## TASK TO CARRY OUT
All lines from the first line of the material up to and including the line with "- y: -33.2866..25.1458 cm" must be copied exactly, and no others.

## DATA EXTRACT

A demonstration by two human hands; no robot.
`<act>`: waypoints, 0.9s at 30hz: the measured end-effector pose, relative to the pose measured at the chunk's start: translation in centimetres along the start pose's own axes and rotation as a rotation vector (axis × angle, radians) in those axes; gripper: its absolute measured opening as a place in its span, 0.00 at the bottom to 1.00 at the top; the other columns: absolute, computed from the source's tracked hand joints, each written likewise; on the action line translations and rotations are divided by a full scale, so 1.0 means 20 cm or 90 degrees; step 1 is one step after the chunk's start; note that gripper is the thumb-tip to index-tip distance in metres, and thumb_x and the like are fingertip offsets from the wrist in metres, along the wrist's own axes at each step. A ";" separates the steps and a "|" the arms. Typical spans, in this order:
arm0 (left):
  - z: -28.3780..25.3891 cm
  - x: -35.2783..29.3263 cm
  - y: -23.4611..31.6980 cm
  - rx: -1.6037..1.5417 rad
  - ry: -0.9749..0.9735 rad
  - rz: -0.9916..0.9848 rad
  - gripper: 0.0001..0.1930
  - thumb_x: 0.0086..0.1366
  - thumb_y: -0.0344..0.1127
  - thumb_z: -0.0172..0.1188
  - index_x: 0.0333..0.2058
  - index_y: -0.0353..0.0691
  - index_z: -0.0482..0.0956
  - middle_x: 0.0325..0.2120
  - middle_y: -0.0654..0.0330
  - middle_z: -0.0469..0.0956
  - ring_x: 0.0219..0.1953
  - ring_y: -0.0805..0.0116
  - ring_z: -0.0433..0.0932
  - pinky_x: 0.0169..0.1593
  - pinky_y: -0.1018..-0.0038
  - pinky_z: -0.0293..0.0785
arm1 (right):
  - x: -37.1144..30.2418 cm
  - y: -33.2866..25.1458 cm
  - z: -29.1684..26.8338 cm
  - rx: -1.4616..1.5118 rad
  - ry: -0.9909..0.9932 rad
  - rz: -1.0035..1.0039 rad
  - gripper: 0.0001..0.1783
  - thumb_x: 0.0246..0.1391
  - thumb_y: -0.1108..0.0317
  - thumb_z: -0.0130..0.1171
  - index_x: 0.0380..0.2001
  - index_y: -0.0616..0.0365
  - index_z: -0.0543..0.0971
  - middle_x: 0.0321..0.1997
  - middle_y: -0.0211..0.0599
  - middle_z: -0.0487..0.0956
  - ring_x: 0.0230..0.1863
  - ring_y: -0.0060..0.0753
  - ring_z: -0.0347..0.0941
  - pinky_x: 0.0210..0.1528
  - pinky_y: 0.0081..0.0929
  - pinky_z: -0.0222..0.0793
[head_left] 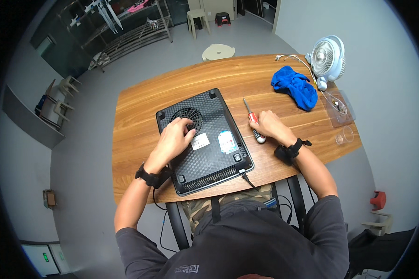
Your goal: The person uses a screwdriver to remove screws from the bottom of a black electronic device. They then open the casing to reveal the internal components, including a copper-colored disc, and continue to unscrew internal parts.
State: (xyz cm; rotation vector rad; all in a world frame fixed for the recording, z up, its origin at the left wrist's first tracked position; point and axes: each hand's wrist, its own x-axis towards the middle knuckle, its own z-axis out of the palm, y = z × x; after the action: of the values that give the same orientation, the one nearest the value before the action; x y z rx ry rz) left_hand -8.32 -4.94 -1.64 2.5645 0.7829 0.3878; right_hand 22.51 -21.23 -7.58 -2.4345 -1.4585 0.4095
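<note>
Right grip (268,124) touches the screwdriver (252,117) at its handle; whether clenched, cannot tell. Left grip (174,135), loosely bent and released, sits at the round vent (192,116) of the upturned black appliance (214,114), by the near edge of the worktop (137,116).

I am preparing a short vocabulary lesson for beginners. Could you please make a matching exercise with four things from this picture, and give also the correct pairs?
Things
1. screwdriver
2. cloth
3. fan
4. flat black appliance

Places, colours or states
A. pale, standing near the far right corner of the table
B. under the left hand, feet facing up
C. at the right hand, red on its handle
D. blue and crumpled

Right pairs: 1-C, 2-D, 3-A, 4-B
</note>
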 end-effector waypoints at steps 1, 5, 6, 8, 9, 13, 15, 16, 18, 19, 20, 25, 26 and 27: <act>-0.02 -0.03 -0.02 -0.007 0.000 -0.013 0.17 0.65 0.36 0.66 0.48 0.32 0.82 0.34 0.48 0.80 0.36 0.50 0.81 0.43 0.58 0.78 | 0.00 0.00 0.00 -0.011 -0.003 0.007 0.27 0.55 0.47 0.63 0.30 0.67 0.86 0.33 0.68 0.83 0.40 0.69 0.82 0.48 0.54 0.79; -0.05 -0.16 -0.07 -0.017 0.002 -0.056 0.17 0.64 0.34 0.67 0.48 0.31 0.82 0.31 0.48 0.79 0.34 0.50 0.80 0.42 0.59 0.76 | -0.01 -0.05 -0.06 -0.084 -0.071 0.061 0.29 0.58 0.43 0.59 0.37 0.63 0.87 0.38 0.64 0.85 0.45 0.64 0.83 0.51 0.52 0.78; -0.05 -0.19 -0.09 -0.027 0.011 -0.050 0.16 0.64 0.34 0.66 0.48 0.30 0.82 0.31 0.48 0.79 0.34 0.50 0.80 0.41 0.59 0.76 | -0.01 -0.07 -0.08 -0.108 -0.091 0.068 0.31 0.60 0.40 0.58 0.39 0.62 0.87 0.40 0.62 0.85 0.47 0.63 0.83 0.53 0.51 0.77; -0.04 -0.26 -0.11 -0.045 0.023 -0.061 0.16 0.64 0.34 0.67 0.47 0.30 0.82 0.30 0.48 0.78 0.34 0.50 0.79 0.41 0.59 0.76 | -0.02 -0.05 -0.06 -0.101 -0.059 0.045 0.32 0.60 0.39 0.58 0.40 0.62 0.87 0.39 0.62 0.85 0.46 0.63 0.83 0.51 0.52 0.77; -0.03 -0.29 -0.11 -0.054 0.029 -0.067 0.16 0.64 0.34 0.67 0.47 0.30 0.82 0.30 0.48 0.78 0.34 0.50 0.79 0.41 0.59 0.76 | -0.03 -0.05 -0.05 -0.097 -0.043 0.032 0.32 0.61 0.39 0.58 0.40 0.62 0.87 0.39 0.62 0.85 0.45 0.63 0.83 0.51 0.52 0.78; -0.02 -0.42 -0.11 -0.036 0.036 -0.111 0.20 0.65 0.35 0.66 0.53 0.31 0.78 0.34 0.45 0.79 0.38 0.46 0.80 0.45 0.57 0.76 | -0.09 -0.08 -0.05 -0.123 0.029 0.025 0.33 0.63 0.37 0.56 0.39 0.62 0.86 0.36 0.61 0.85 0.42 0.63 0.83 0.46 0.53 0.79; 0.03 -0.48 -0.15 -0.010 0.070 -0.117 0.23 0.66 0.37 0.65 0.57 0.33 0.75 0.36 0.44 0.80 0.38 0.47 0.80 0.46 0.58 0.77 | -0.12 -0.08 -0.04 -0.108 0.064 0.008 0.31 0.63 0.40 0.58 0.35 0.63 0.84 0.35 0.62 0.84 0.41 0.65 0.83 0.45 0.55 0.79; 0.04 -0.51 -0.13 -0.002 0.066 -0.130 0.25 0.67 0.38 0.64 0.59 0.34 0.73 0.39 0.43 0.79 0.40 0.45 0.80 0.47 0.56 0.77 | -0.14 -0.08 -0.05 -0.113 0.067 0.005 0.30 0.63 0.41 0.58 0.35 0.63 0.83 0.35 0.62 0.84 0.40 0.65 0.83 0.44 0.55 0.78; 0.06 -0.55 -0.06 0.016 0.056 -0.155 0.29 0.69 0.41 0.63 0.64 0.36 0.67 0.44 0.39 0.78 0.44 0.39 0.80 0.50 0.53 0.76 | -0.20 -0.09 -0.05 -0.103 0.076 -0.006 0.26 0.63 0.45 0.61 0.34 0.63 0.81 0.34 0.62 0.84 0.40 0.66 0.82 0.43 0.56 0.78; 0.06 -0.57 -0.04 0.024 0.037 -0.184 0.30 0.70 0.42 0.62 0.65 0.36 0.66 0.47 0.37 0.77 0.46 0.36 0.79 0.52 0.51 0.76 | -0.22 -0.09 -0.06 -0.106 0.081 -0.012 0.26 0.63 0.45 0.61 0.34 0.63 0.81 0.34 0.62 0.84 0.39 0.66 0.82 0.43 0.56 0.78; 0.06 -0.58 -0.01 0.032 0.017 -0.211 0.31 0.71 0.44 0.60 0.66 0.37 0.64 0.49 0.36 0.75 0.47 0.34 0.79 0.53 0.50 0.75 | -0.24 -0.09 -0.06 -0.110 0.086 -0.019 0.26 0.63 0.46 0.61 0.34 0.64 0.81 0.34 0.62 0.83 0.39 0.65 0.82 0.43 0.56 0.77; 0.05 -0.63 0.08 0.075 -0.079 -0.295 0.35 0.74 0.51 0.54 0.72 0.39 0.57 0.56 0.31 0.71 0.52 0.29 0.77 0.56 0.47 0.75 | -0.38 -0.15 -0.07 -0.112 0.181 -0.105 0.25 0.63 0.47 0.61 0.35 0.63 0.81 0.34 0.56 0.84 0.38 0.62 0.82 0.41 0.54 0.77; 0.07 -0.65 0.06 0.103 -0.059 -0.260 0.38 0.74 0.54 0.53 0.74 0.41 0.53 0.52 0.28 0.74 0.49 0.28 0.79 0.55 0.45 0.76 | -0.40 -0.18 -0.08 -0.063 0.134 -0.112 0.24 0.63 0.47 0.61 0.35 0.63 0.81 0.34 0.56 0.84 0.39 0.61 0.82 0.42 0.54 0.77; 0.07 -0.66 0.06 0.106 -0.070 -0.265 0.39 0.73 0.54 0.53 0.75 0.41 0.52 0.49 0.28 0.76 0.48 0.28 0.79 0.55 0.45 0.76 | -0.42 -0.22 -0.08 -0.014 0.087 -0.118 0.24 0.63 0.47 0.61 0.36 0.62 0.81 0.35 0.55 0.84 0.39 0.60 0.82 0.42 0.53 0.77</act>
State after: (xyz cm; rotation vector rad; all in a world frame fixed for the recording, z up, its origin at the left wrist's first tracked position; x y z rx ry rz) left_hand -17.79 -14.08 -4.12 2.4550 1.3175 0.0506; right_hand 15.81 -26.78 -3.72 -2.2683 -1.6181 0.1840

## EXERCISE ANSWER
A demonstration by two human hands; no robot.
`<act>`: waypoints, 0.9s at 30hz: the measured end-effector pose, relative to the pose measured at the chunk's start: translation in centimetres along the start pose's own axes and rotation as a rotation vector (axis × angle, radians) in those axes; gripper: its absolute measured opening as a place in its span, 0.00 at the bottom to 1.00 at the top; the other columns: absolute, computed from the source's tracked hand joints, each written likewise; on the action line translations and rotations are divided by a full scale, so 1.0 means 20 cm or 90 degrees; step 1 is one step after the chunk's start; note that gripper is the thumb-tip to index-tip distance in metres, and thumb_x and the like are fingertip offsets from the wrist in metres, along the wrist's own axes at each step. A ";" separates the steps and a "|" the arms. Typical spans, in this order:
arm0 (left):
  - z: -28.3780..25.3891 cm
  - x: -35.2783..29.3263 cm
  - y: -23.4611..31.6980 cm
  - rx: -1.6037..1.5417 rad
  - ry: -0.9749..0.9735 rad
  - rz: -0.9916..0.9848 rad
  - gripper: 0.0001..0.1930
  - thumb_x: 0.0086..0.1366
  - thumb_y: -0.0344..0.1127
  - thumb_z: -0.0172..0.1188
  - index_x: 0.0333..0.2058
  - index_y: -0.0353..0.0691
  - index_z: -0.0482..0.0956
  - middle_x: 0.0325..0.2120
  - middle_y: -0.0654..0.0330
  - middle_z: -0.0469..0.0956
  - ring_x: 0.0219..0.1953
  - ring_y: -0.0805..0.0116
  - ring_z: -0.0433..0.0932
  - pinky_x: 0.0169..0.1593
  - pinky_y: -0.1018..-0.0038
  - pinky_z: -0.0293..0.0785
arm1 (right):
  - x: -37.1144..30.2418 cm
  - y: -33.2866..25.1458 cm

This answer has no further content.